====== Data provided ======

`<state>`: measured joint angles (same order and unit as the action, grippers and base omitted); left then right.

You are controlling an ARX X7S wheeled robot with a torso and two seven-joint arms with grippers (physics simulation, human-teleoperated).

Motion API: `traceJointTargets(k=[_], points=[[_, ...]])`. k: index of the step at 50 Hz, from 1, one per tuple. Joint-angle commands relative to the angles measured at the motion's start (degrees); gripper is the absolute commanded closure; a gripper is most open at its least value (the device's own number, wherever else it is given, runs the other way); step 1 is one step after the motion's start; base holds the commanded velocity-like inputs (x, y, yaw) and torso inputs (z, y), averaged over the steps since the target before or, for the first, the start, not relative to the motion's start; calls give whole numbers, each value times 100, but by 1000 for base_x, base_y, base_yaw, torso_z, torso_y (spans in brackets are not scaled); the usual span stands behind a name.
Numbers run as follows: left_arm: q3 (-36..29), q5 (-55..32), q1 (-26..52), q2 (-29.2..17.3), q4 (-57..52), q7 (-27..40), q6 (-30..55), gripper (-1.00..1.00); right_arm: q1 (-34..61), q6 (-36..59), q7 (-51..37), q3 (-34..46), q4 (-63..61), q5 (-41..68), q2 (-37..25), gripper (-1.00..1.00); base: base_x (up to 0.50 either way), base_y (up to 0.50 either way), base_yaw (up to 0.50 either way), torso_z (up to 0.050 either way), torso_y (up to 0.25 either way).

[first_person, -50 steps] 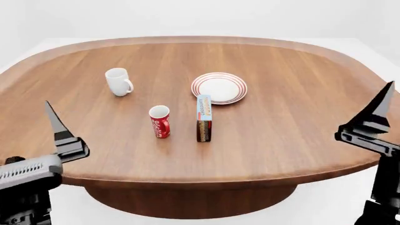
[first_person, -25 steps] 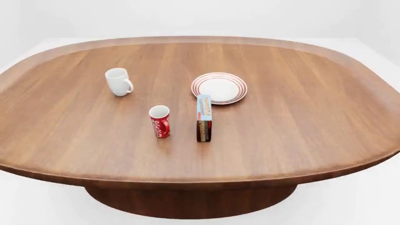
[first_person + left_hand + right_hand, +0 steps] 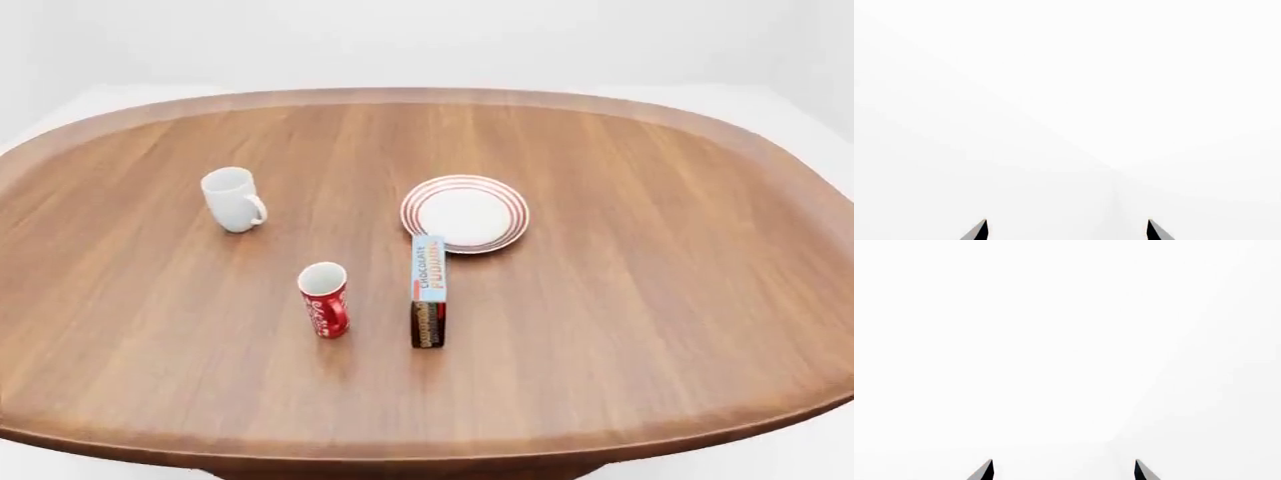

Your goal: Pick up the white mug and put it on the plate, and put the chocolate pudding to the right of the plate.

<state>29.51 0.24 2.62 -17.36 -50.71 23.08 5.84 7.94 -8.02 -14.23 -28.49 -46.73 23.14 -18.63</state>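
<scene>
Since half a second ago, every object sits lower and larger in the head view, as the camera has shifted closer over the table; neither arm shows there, as was already so then, though both showed a second ago.

The white mug (image 3: 232,199) stands upright on the left part of the wooden table (image 3: 667,300), its loop handle turned toward the right. It is well apart from the plate (image 3: 465,213), a round white plate with red rings at its rim, which lies near the table's middle with nothing on it. The chocolate pudding (image 3: 427,290) box stands on edge just in front of the plate, its far end almost at the plate's near rim, its light blue lettered face turned upward. A red cup (image 3: 323,299) with white lettering stands upright just left of the box.

No task object is near any finger. The left wrist view shows only the two dark tips of the left gripper (image 3: 1067,230) set wide apart against blank white, with nothing between them. The right wrist view shows the same for the right gripper (image 3: 1063,470): two tips spread wide, holding nothing.
</scene>
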Motion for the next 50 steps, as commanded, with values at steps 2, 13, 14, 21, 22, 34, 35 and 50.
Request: traceJointTargets(k=[2,13,14,21,22,34,35,50], points=[[129,25,-63,107,-1,-131,-88,-100,-68,-43,168,-40,-60,-58,83,-100,500,-74,0,0,0],[97,34,-63,94,12,-109,-74,-100,-102,-47,227,126,-54,-123,59,-100,500,-76,0,0,0],[90,35,-62,93,17,-108,-72,-100,-105,-51,234,140,-52,-132,56,-100,500,-78,0,0,0],[67,46,-56,81,36,-94,-64,-100,-134,-121,304,215,-48,-274,27,-100,500,-10,0,0,0],[63,48,-57,80,35,-91,-62,-100,-132,-108,303,226,-64,-280,16,-100,500,0,0,0,15],[51,42,-64,62,8,-73,-29,-100,-112,44,227,252,-216,-307,-81,-100,500,9,0,0,0],[50,45,-75,65,9,-71,-40,-100,-109,59,218,249,-224,-310,-90,-100,500,16,0,0,0],[39,56,-96,50,36,-40,-68,-100,-129,-5,209,258,-160,-285,-96,-100,500,19,0,0,1]])
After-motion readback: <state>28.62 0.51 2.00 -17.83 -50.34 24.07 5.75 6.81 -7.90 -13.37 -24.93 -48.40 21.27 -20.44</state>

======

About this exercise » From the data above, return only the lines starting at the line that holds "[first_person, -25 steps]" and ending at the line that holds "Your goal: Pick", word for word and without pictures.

Solution to this problem »
[first_person, -25 steps] 
[first_person + left_hand + right_hand, +0 steps] 

Your goal: Pick up the white mug and put it on the plate, and put the chocolate pudding to the right of the plate.

Nothing remains to be added to the exercise.